Comment les juges ont répondu aux avertissements concernant le nitrate d'ammonium stocké dans le port de Beyrouth

Le Premier ministre libanais Hassan Diab a promis samedi de tenir des élections anticipées alors que son gouvernement assiégé fait face à des appels à démissionner. Il a déclaré qu’il resterait au gouvernement pendant deux mois jusqu’à ce que les principaux partis parviennent à un accord.

Diab a également abordé la crise politique et économique actuelle du pays dans un discours télévisé. “Nous avons besoin d’une solution nationale. Nous avons pris le contrôle du pays pendant une période exceptionnelle … ce qui s’est passé était dû à la corruption et à la mauvaise gestion”, a-t-il déclaré.

Le ministre libanais de l’Information, Manal Abdel Samad, a annoncé sa démission dimanche via un tweet du ministère libanais de l’Information.

«Je m’excuse auprès des Libanais parce que nous n’avons pas été en mesure de répondre à leurs aspirations. Le changement est resté insaisissable, et comme la réalité ne correspondait pas aux ambitions, et après l’horreur de la catastrophe de Beyrouth, je soumets ma démission du gouvernement», a déclaré Abdel Samad dans une déclaration, selon l’Agence nationale de presse (NNA).

Abdel Samad faisait partie d’un nouveau cabinet nommé en janvier après la démission du gouvernement précédent à la suite de manifestations de masse l’année dernière.

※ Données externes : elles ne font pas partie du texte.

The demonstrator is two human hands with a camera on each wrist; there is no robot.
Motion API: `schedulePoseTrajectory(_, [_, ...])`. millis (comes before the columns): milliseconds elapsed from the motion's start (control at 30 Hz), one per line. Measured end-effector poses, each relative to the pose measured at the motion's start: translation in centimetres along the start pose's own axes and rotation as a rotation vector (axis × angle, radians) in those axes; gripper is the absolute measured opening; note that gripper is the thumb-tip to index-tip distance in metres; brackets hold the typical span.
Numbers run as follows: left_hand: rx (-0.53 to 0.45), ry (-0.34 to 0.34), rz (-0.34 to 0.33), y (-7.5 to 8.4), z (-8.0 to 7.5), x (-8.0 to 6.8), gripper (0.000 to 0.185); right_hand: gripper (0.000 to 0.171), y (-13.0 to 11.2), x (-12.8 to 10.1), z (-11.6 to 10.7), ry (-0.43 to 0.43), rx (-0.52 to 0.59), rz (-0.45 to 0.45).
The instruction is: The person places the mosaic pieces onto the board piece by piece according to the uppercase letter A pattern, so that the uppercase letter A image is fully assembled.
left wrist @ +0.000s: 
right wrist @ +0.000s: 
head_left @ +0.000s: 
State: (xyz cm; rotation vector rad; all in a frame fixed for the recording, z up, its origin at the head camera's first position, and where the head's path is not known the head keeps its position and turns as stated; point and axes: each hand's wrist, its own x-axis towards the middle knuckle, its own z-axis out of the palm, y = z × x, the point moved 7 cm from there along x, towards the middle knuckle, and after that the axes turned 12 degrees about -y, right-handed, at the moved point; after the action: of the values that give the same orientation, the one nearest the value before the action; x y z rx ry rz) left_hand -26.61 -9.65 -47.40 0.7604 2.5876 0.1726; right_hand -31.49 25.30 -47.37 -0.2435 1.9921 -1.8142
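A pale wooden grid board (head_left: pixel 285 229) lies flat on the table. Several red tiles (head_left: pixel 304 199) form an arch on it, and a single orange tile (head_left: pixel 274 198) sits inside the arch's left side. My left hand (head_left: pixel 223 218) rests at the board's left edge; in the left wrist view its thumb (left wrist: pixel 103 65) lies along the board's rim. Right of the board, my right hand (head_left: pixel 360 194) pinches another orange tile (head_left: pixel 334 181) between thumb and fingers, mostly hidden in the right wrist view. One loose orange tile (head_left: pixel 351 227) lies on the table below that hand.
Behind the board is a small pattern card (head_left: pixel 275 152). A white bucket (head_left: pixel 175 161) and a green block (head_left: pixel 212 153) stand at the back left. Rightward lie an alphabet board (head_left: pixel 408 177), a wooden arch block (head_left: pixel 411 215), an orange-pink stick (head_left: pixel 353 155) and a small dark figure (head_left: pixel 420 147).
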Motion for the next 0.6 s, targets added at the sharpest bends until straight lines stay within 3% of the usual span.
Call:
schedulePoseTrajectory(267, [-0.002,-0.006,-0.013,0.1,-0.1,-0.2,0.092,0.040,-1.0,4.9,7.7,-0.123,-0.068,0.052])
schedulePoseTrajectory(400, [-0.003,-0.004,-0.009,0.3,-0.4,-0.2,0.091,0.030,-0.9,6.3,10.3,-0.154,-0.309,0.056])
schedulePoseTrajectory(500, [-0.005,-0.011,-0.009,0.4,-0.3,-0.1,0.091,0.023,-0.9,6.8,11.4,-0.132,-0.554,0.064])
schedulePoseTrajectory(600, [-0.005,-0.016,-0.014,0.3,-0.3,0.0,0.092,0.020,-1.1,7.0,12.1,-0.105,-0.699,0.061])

Les responsables de la sécurité sont confrontés à des questions

Des milliers de tonnes de nitrate d’ammonium sont liées à l’explosion catastrophique du port de Beyrouth. Plusieurs agences gouvernementales au Liban ont été à plusieurs reprises mises en garde contre la substance, décrite par un analyste comme une “bombe flottante”, a appris CNN.

Le juge libanais Ghassan El-Khoury reprendra lundi les auditions des chefs des services de sécurité pour examiner les informations techniques sur les circonstances de l’explosion, a rapporté dimanche l’ANI.

La police militaire continue d’interroger les responsables de la sécurité dans le port de Beyrouth dans le cadre des enquêtes sur l’explosion, sous la supervision du parquet, selon NNA.

Les autorités ont arrêté 16 personnes en lien avec l’explosion, dont le directeur général des douanes libanaises, Badri Daher, le chef du port de Beyrouth, Hasan Kraytem et l’ancien chef des douanes Chafic Merei.

Ben Wedeman et Ghazi Balkiz de CNN ont rapporté de Beyrouth et Laura Smith-Spark a écrit de Londres. Tamara Qiblawi, Mostafa Salem, Ali Younis, Jomana Karadsheh, Hamdi Alkhshali, Nada AlTaher et Pierre Bairin de CNN ont contribué à ce rapport, tout comme la journaliste Luna Safwan.